> Task description: For the material below, output exactly the span from the line with "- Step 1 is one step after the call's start" to the line with "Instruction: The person", including both, and nothing besides.

> Stored data:
--------------------------------

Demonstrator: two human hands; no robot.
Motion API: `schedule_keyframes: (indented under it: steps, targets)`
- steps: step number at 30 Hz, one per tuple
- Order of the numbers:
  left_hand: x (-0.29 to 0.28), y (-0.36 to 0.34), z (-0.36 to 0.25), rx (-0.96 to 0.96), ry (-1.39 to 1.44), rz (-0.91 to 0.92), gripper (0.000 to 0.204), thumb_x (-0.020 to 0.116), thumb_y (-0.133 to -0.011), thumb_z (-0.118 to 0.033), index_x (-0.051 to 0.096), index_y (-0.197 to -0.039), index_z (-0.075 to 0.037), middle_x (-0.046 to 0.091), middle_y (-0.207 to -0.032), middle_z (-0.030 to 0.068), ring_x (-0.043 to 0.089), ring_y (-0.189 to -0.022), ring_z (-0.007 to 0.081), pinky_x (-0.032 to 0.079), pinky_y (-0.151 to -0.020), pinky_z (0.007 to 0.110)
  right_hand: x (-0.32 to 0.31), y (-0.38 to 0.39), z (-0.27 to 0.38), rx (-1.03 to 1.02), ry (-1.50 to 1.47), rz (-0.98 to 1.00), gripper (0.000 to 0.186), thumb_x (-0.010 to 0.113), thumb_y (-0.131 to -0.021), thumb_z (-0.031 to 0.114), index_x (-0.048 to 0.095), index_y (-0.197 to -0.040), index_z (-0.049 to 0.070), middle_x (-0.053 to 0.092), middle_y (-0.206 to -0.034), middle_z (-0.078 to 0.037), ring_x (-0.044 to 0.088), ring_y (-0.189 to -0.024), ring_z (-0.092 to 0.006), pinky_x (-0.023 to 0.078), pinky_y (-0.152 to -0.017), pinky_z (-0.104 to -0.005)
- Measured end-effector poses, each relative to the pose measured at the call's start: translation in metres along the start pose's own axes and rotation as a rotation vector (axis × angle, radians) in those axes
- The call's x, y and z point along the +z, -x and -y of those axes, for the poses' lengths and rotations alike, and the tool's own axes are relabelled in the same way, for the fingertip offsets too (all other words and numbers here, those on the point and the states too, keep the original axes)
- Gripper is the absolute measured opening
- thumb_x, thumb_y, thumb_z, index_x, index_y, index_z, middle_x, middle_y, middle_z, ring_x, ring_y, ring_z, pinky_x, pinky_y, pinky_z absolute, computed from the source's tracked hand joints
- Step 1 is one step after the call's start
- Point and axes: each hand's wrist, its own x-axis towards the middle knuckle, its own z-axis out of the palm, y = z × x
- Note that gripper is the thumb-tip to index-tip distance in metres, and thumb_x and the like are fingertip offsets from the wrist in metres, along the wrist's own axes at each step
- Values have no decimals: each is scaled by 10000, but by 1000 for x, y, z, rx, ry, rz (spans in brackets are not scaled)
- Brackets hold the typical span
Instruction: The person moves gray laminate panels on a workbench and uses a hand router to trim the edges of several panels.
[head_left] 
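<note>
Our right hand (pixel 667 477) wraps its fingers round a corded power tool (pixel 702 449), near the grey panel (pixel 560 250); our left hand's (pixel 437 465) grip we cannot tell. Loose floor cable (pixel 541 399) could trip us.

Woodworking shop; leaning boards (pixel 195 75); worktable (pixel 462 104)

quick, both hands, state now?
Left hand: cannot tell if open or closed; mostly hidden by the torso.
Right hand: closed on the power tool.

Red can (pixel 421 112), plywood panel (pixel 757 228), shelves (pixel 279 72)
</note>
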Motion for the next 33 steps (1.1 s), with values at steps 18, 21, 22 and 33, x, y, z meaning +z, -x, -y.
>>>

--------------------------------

> Exercise answer:
- Step 1 is one step after the call's start
- Point and axes: each hand's wrist, its own x-axis towards the middle knuckle, its own z-axis out of the palm, y = z × x
- Note that gripper is the thumb-tip to index-tip distance in metres, and thumb_x and the like are fingertip offsets from the wrist in metres, along the wrist's own axes at each step
- Values have no decimals: each is scaled by 10000, but by 1000 for x, y, z, rx, ry, rz (spans in brackets are not scaled)
- Brackets hold the typical span
Instruction: The person moves gray laminate panels on a workbench and uses a hand router to trim the edges of several panels.

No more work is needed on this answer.